WHAT IS EXPECTED:
The lines to reproduce from the material below are those from the one containing "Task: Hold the" through the one containing "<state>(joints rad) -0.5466", both included; write them out exactly and add nothing.

MATERIAL TO PROCESS:

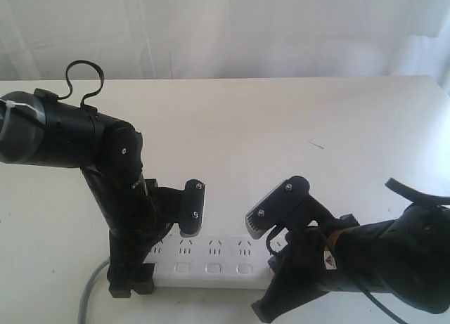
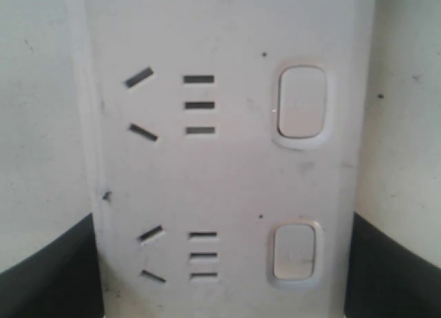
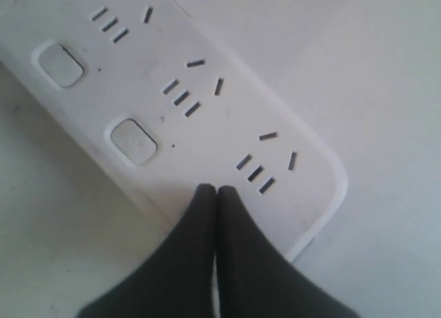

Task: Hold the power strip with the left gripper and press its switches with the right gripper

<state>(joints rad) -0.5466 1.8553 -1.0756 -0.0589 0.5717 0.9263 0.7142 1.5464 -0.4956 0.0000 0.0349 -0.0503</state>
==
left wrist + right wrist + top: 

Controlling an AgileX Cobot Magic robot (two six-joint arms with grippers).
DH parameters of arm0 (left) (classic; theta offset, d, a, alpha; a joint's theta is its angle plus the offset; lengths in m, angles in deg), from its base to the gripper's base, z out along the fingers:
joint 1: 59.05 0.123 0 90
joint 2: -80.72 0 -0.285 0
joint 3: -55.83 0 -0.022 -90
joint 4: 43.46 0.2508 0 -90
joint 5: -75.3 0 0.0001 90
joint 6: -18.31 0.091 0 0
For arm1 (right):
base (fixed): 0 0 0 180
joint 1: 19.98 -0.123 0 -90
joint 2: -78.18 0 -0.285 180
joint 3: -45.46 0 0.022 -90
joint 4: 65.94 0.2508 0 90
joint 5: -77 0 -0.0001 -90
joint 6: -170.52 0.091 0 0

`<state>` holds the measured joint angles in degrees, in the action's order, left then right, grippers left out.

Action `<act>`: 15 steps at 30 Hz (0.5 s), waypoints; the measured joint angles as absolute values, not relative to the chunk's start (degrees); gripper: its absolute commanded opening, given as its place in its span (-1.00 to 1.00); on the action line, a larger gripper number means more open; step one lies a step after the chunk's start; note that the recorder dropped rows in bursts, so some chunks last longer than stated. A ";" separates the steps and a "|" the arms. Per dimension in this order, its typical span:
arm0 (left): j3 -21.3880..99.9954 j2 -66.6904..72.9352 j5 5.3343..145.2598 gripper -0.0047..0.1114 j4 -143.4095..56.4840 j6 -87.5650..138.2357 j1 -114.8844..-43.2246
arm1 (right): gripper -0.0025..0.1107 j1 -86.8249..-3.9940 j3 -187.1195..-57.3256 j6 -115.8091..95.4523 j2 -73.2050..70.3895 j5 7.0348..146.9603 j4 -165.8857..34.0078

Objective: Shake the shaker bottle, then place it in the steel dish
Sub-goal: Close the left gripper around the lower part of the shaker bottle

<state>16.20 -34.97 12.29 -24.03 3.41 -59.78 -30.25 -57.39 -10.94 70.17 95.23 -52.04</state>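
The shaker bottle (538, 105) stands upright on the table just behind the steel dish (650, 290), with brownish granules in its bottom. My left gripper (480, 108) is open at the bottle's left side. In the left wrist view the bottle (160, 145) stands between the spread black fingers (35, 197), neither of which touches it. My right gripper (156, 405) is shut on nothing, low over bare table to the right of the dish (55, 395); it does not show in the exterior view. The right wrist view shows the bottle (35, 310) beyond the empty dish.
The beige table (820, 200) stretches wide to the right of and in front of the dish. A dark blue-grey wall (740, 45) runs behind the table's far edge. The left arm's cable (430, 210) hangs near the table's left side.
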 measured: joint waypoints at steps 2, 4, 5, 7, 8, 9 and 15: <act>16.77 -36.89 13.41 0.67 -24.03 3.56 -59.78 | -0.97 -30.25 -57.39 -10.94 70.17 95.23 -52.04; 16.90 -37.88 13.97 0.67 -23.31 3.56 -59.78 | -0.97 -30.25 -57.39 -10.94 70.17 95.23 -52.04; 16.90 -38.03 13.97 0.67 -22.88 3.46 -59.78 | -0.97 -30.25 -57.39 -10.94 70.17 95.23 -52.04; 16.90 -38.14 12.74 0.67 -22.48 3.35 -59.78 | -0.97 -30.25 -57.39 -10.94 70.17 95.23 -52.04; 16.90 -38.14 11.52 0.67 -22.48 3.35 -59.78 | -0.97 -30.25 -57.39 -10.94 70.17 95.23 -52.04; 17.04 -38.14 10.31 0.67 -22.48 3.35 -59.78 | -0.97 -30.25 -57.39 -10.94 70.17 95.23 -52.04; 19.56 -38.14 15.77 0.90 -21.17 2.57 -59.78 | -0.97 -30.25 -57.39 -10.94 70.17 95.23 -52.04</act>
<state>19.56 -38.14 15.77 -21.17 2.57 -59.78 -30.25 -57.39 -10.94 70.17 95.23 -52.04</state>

ANSWER SPACE:
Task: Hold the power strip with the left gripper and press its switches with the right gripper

<state>(joints rad) -0.5466 1.8553 -1.0756 -0.0589 0.5717 0.9263 0.7142 1.5464 -0.4956 0.0000 0.0349 -0.0503</state>

The output returned above is complete.